● DATA SUPPLIED:
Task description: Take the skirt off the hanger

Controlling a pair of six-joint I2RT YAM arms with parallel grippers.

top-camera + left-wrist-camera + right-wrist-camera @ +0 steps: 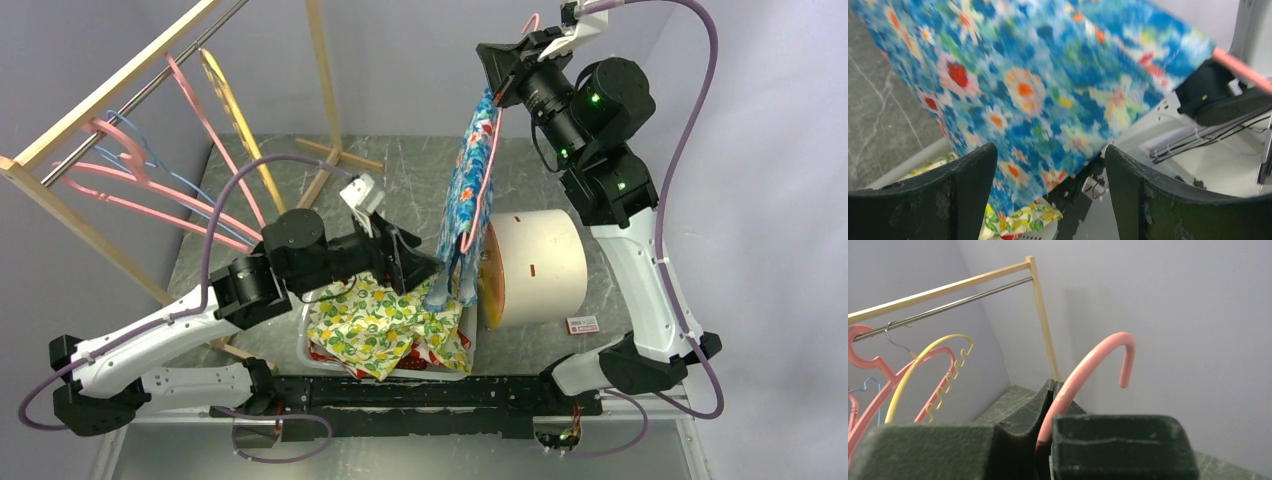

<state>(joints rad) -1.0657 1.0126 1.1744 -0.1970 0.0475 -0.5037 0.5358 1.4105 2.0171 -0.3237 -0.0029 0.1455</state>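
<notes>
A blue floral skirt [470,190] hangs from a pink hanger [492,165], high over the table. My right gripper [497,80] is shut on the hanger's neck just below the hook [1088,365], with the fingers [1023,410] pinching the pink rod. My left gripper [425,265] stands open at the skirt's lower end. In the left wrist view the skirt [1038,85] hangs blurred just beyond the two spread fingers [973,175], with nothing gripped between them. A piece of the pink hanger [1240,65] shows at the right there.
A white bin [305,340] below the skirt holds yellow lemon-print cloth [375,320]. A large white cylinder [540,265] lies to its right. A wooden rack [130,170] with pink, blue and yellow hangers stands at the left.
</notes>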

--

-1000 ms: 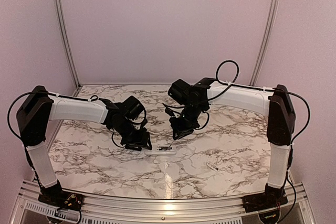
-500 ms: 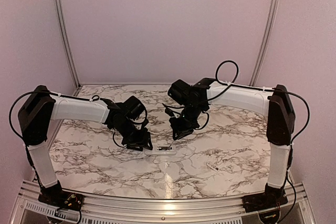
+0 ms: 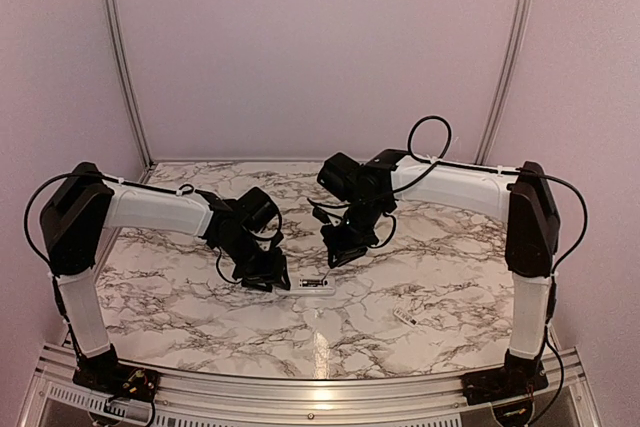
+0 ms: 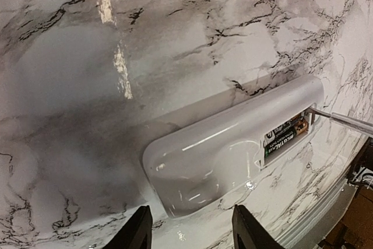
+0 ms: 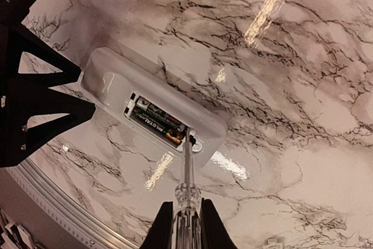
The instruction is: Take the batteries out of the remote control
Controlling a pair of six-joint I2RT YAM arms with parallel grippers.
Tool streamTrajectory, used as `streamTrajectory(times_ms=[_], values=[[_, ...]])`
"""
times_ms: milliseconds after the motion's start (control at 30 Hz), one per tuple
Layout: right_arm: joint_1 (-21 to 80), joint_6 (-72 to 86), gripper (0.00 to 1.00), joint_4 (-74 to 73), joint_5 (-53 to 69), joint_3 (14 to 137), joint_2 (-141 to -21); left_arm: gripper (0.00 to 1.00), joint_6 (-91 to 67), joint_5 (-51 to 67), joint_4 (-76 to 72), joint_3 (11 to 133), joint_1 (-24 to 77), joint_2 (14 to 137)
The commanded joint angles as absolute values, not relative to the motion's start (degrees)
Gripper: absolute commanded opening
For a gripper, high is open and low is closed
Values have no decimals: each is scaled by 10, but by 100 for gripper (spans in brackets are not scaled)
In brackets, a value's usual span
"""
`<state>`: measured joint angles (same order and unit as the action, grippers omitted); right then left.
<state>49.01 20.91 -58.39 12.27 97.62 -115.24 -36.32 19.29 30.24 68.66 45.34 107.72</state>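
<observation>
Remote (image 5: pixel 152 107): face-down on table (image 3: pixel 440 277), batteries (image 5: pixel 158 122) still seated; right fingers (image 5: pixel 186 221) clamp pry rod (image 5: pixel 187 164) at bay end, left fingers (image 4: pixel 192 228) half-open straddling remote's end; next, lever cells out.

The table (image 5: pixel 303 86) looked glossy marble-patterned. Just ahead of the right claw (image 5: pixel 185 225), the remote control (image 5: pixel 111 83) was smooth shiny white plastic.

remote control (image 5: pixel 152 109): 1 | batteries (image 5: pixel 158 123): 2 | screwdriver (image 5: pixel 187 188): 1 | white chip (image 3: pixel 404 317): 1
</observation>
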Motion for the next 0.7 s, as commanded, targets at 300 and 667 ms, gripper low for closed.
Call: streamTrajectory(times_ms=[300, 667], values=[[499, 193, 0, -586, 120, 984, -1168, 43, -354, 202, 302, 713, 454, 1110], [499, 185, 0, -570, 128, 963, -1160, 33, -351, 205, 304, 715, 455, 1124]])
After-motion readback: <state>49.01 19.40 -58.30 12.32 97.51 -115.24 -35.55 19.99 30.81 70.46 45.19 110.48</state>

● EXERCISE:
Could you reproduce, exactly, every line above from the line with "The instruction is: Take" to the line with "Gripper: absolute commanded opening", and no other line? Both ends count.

● COMPLETED TASK:
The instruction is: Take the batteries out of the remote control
Controlling a pair of six-joint I2RT YAM arms with parallel grippers.
Tool streamTrajectory, used as `streamTrajectory(times_ms=[_], values=[[_, ...]])`
"""
times_ms: milliseconds after the motion's start (control at 30 Hz), one per tuple
Layout: right_arm: joint_1 (-21 to 80), joint_6 (-72 to 86), gripper (0.00 to 1.00), joint_4 (-74 to 73), joint_5 (-53 to 69), joint_3 (14 to 137), joint_2 (-141 to -21); left_arm: gripper (0.00 to 1.00), joint_6 (-91 to 67), joint_5 (-51 to 67), joint_4 (-76 to 72), joint_3 (11 to 133), joint_1 (-24 to 77), joint_2 (14 to 137)
The commanded joint angles as absolute values, not relative to the motion's start (degrees)
Gripper: absolute commanded opening

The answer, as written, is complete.